• Thu. Sep 21st, 2023

Everything you need to know before voting for The Green Party

ByMolly Little

Jun 6, 2017

In the run up to the general election, The Student analyses the main parties’ manifestos, allowing you to make an informed choice on the issues that matter most when polling opens on June 8.

When launching their manifesto, leaders of the Green Party, Caroline Lucas and Jonathon Bartley, claimed the party would deliver “a confident and caring Britain” if elected.

Along with abolishing tuition fees, the Greens would reinstate maintenance grants in England, a policy scrapped by the Conservative Government.

Their manifesto also commits to protecting university funding in the wake of Brexit and promises that they will continue the Erasmus programme and match European Union funding for universities with a British equivalent after Brexit.

At an event in Sheffield in April, Bartley said: “The Green Party is the only party standing up for students and putting young people at the heart of its campaign.

“Education is a right, not a commodity to be bought and sold, and we need a level playing field so everyone has the chance to go to university and college.”

Similarly, to the Labour party, the Greens would scrap tuition fees, paid for through changes in taxation, including a rise in corporation tax for large companies.

Debra Pickering, Green Party candidate for Falkirk, told The Student that as well as assisting students once they reached universities, further measures have to be put in place to allow for equality of access to higher education.

The Scottish Greens would push for admissions procedures that assess student potential using criteria beyond school grades.

In regards to housing, the Green Party would take steps to attempt to relieve the social housing crisis in the UK, with over one million people waiting for social housing in England alone. To do this they have pledged to ban letting fees and to build 100,000 socially rented homes by the end of the next parliament.

Similarly to the Liberal Democrats, the Green Party have pledged to hold a second referendum on any Brexit deal which is made, ultimately giving the public an option to vote to remain in the European Union.

They have also called for assurance that the rights of EU citizens living in the UK will be protected in the event of Brexit.

Pickering told The Student that students and young people should vote for the Greens because, “we have a number of policies that have been developed by our branches, by students and others members of the Scottish Green Party.

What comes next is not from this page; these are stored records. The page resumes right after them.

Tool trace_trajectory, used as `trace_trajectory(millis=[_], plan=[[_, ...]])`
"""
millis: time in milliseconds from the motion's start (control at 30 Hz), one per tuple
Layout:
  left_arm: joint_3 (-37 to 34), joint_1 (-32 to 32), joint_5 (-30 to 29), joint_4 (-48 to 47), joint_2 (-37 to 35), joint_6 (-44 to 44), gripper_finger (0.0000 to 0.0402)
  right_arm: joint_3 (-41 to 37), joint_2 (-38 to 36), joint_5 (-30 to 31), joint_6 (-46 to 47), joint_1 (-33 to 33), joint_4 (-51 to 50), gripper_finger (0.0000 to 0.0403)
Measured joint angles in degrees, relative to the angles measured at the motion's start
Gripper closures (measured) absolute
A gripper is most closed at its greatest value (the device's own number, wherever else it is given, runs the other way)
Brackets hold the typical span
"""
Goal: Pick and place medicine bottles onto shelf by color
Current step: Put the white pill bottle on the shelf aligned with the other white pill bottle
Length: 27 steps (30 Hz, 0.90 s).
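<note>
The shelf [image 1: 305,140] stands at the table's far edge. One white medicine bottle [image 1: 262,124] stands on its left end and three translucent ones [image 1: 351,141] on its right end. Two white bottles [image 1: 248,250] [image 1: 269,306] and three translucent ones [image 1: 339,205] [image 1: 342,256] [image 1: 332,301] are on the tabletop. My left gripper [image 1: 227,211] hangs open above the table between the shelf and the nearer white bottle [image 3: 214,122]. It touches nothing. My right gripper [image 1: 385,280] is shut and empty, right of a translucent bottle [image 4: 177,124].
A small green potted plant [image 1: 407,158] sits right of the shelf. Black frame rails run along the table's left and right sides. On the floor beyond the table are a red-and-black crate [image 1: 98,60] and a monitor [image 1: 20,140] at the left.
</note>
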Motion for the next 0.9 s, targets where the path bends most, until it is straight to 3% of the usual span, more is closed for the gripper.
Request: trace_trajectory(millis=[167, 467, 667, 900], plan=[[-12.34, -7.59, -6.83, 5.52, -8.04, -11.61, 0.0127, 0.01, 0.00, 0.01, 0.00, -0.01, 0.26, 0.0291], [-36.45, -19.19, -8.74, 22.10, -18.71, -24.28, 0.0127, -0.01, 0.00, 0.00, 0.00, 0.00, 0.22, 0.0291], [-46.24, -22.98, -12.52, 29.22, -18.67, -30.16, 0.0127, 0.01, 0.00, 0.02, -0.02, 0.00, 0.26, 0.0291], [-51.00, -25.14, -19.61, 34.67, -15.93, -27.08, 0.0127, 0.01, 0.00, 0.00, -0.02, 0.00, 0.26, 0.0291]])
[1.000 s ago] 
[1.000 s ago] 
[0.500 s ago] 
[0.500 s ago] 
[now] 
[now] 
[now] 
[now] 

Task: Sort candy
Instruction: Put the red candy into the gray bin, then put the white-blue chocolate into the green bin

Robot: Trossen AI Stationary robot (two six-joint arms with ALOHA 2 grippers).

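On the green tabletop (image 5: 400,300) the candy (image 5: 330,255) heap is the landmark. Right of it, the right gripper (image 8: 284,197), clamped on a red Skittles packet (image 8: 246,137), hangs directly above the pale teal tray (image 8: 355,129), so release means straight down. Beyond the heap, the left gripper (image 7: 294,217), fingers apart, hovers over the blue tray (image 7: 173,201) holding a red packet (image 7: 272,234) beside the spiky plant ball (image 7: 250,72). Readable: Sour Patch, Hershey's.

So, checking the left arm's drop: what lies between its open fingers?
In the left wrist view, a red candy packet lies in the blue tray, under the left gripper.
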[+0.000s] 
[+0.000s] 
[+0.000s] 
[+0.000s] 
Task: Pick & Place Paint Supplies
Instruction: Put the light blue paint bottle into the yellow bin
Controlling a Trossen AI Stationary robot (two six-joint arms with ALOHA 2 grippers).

“We believe that Higher Education should be available to all and not depend on a person’s ability to pay.”

“In the Scottish Greens, we believe the right to a space to call home is a basic human right. We would encourage universities to maintain a stock of non-privatised student residences and look at other ways of developing cooperative ways of living,” she added.

The Green Party currently hold one seat in the UK parliament and hope to retain this after the election. They also hope to make gains in five constituencies where they have formed an alliance with the Women’s Equality Party, however, most polls are expecting their share of the vote to decrease from the last election.